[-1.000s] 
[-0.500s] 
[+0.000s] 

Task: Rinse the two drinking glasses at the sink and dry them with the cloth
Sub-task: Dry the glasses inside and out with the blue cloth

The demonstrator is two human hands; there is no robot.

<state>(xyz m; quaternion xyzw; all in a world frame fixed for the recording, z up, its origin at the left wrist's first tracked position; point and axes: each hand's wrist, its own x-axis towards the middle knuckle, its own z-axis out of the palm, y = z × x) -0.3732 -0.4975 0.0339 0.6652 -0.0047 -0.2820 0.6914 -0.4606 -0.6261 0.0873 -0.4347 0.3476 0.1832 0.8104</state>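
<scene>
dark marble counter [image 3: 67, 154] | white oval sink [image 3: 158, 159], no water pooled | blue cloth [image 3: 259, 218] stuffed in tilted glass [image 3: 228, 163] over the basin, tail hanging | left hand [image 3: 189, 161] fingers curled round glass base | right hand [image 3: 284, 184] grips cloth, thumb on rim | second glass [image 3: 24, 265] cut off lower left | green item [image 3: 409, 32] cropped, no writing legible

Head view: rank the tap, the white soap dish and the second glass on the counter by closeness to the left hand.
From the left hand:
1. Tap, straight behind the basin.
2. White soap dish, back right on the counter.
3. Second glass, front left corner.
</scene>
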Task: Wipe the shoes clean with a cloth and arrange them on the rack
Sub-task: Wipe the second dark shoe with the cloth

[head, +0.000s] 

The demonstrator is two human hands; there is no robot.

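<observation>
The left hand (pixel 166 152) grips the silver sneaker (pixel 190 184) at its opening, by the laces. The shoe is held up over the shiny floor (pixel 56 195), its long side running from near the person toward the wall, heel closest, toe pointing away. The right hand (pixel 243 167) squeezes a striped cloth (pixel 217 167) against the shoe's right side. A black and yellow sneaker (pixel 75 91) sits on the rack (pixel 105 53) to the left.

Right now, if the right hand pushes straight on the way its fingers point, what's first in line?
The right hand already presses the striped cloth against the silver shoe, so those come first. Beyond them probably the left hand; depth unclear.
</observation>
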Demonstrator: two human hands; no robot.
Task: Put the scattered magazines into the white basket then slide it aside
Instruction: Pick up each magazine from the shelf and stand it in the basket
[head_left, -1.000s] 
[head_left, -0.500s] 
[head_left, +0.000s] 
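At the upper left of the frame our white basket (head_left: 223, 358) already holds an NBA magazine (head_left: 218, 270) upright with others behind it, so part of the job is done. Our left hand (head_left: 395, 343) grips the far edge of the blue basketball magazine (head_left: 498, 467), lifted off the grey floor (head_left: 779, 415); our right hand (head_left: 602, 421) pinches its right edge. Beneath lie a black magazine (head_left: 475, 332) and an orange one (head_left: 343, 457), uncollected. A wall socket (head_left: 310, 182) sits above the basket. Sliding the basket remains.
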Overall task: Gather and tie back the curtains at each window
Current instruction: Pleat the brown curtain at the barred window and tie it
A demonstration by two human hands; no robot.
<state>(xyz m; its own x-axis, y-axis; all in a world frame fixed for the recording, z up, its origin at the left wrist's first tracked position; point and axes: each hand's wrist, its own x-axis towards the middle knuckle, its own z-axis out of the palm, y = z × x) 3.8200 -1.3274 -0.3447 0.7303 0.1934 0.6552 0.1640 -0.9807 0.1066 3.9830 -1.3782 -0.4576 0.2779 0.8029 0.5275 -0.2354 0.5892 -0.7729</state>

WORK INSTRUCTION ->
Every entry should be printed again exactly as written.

RESPONSE TO THE TASK ->
[-1.000s] 
[-0.500s] 
[+0.000s] 

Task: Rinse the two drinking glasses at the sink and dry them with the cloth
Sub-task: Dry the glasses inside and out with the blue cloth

The demonstrator is two human hands; there is no robot.

<state>(xyz m; quaternion xyzw; all in a world frame fixed for the recording, z up, its origin at the left wrist's first tracked position; point and axes: each hand's wrist, its own x-axis towards the middle knuckle, its own z-axis out of the palm, y = z × x) -0.3732 -0.4975 0.0339 0.6652 -0.0047 -0.2820 0.6914 -0.4606 -0.6261 0.0873 -0.4347 0.3476 0.1832 0.8104</state>
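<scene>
dark marble counter [image 3: 67, 154] | white oval sink [image 3: 158, 159], no water pooled | blue cloth [image 3: 259, 218] stuffed in tilted glass [image 3: 228, 163] over the basin, tail hanging | left hand [image 3: 189, 161] fingers curled round glass base | right hand [image 3: 284, 184] grips cloth, thumb on rim | second glass [image 3: 24, 265] cut off lower left | green item [image 3: 409, 32] cropped, no writing legible

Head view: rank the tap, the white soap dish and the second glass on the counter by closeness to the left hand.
From the left hand:
1. Tap, straight behind the basin.
2. White soap dish, back right on the counter.
3. Second glass, front left corner.
</scene>
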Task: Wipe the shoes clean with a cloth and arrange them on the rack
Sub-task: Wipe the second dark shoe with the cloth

[head, +0.000s] 

The demonstrator is two human hands; there is no robot.

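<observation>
The left hand (pixel 166 152) grips the silver sneaker (pixel 190 184) at its opening, by the laces. The shoe is held up over the shiny floor (pixel 56 195), its long side running from near the person toward the wall, heel closest, toe pointing away. The right hand (pixel 243 167) squeezes a striped cloth (pixel 217 167) against the shoe's right side. A black and yellow sneaker (pixel 75 91) sits on the rack (pixel 105 53) to the left.

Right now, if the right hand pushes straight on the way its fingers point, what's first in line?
The right hand already presses the striped cloth against the silver shoe, so those come first. Beyond them probably the left hand; depth unclear.
</observation>
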Demonstrator: two human hands; no robot.
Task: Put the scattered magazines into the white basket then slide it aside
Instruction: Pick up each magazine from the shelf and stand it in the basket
[head_left, -1.000s] 
[head_left, -0.500s] 
[head_left, +0.000s] 
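At the upper left of the frame our white basket (head_left: 223, 358) already holds an NBA magazine (head_left: 218, 270) upright with others behind it, so part of the job is done. Our left hand (head_left: 395, 343) grips the far edge of the blue basketball magazine (head_left: 498, 467), lifted off the grey floor (head_left: 779, 415); our right hand (head_left: 602, 421) pinches its right edge. Beneath lie a black magazine (head_left: 475, 332) and an orange one (head_left: 343, 457), uncollected. A wall socket (head_left: 310, 182) sits above the basket. Sliding the basket remains.
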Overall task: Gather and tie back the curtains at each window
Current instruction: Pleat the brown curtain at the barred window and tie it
A demonstration by two human hands; no robot.
<state>(xyz m; its own x-axis, y-axis; all in a world frame fixed for the recording, z up, its origin at the left wrist's first tracked position; point and axes: each hand's wrist, its own x-axis towards the middle knuckle, its own z-axis out of the palm, y = z × x) 3.8200 -1.3274 -0.3447 0.7303 0.1934 0.6552 0.1640 -0.9807 0.1066 3.9830 -1.3782 -0.4576 0.2779 0.8029 0.5275 -0.2354 0.5892 -0.7729</state>

The exercise is complete.